The technology is at our disposal. It’s Robust. Relevant. Now comes the challenge - making it all real
It comes with a new aesthetic, economic models and philosophy about the meaning of life. And it is not going away. Customers have always liked tailored service. Digital natives expect it. And digitally native providers, are built to deliver what feels like a highly personalised experience as technology is demolishing the cost barrier and opening up a new world of opportunity for ‘pull’ financial marketplaces, leveraging re-usable components to create an exchange as unique and bespoke as an individual client. It is moulded by the client without costly ad hoc change requests. That’s great news for digital natives. Not so good for hundred-year-old organisations, where mainframes are older than me. That means, quite simply, that most banks aren’t built for ‘digital’. And yet digital they must be or they risk becoming irrelevant.

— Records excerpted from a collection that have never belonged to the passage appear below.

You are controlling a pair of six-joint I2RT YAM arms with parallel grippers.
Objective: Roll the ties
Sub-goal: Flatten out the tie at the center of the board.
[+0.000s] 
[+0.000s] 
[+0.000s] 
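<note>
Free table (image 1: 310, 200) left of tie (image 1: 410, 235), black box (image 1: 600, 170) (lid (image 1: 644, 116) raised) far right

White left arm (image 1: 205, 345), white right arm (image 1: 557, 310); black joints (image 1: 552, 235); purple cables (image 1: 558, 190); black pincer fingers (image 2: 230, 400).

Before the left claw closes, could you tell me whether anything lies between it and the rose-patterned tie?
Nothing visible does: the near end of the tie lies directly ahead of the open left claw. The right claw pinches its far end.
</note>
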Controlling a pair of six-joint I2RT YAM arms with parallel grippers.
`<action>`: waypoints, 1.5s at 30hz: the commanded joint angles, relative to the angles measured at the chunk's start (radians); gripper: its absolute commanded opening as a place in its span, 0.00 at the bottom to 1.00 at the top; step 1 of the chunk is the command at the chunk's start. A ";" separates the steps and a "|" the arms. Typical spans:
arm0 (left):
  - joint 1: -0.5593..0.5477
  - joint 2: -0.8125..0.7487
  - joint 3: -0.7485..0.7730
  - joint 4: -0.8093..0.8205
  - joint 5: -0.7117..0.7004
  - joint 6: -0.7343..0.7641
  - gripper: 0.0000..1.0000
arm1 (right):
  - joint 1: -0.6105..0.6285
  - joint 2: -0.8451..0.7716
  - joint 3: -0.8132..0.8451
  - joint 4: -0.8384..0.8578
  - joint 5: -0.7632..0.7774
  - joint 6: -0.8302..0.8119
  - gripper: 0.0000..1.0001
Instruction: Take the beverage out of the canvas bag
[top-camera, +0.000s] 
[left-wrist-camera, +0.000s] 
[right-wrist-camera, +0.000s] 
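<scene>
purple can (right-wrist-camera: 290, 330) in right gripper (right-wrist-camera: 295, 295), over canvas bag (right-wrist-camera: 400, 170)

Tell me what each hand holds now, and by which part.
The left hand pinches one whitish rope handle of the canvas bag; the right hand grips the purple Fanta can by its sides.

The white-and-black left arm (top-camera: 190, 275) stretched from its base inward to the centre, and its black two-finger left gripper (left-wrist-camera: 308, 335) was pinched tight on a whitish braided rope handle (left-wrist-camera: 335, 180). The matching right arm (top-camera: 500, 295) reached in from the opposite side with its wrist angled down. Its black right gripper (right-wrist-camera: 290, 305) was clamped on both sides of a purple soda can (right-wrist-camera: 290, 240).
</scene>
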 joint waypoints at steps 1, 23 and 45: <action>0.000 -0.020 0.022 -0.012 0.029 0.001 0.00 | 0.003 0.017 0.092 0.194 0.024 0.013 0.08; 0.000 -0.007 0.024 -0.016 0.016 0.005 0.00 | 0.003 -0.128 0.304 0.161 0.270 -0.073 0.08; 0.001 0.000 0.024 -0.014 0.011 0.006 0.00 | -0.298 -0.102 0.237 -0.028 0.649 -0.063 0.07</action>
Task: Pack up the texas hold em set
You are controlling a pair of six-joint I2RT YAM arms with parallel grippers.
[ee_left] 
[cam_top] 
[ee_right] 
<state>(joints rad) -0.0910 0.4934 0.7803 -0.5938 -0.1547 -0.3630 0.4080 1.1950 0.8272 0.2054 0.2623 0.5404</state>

With more and more things not being needed because of technology, and more and more things not being deemed valuable because of technology, and more and more things being possible thanks to technology. The conversation, however, needs to be about the game-changers for business model innovation and the monetization of those relationships that are empowered by fintech, not the technology in of itself. It raises many questions when personal, emotional and material investment blends with immediate pressures of work being done today, by people working hard today, doing what clients need today, while keeping half an eye on a rather alarming ‘tomorrow’. What is clear is that in trying to design for the digital era from the vantage point of an existing organisation desperately trying to write itself into the future, what is produced is often a slight improvement but a pale approximation of a digitally native experience. 99% left to go. It’s time to get to work.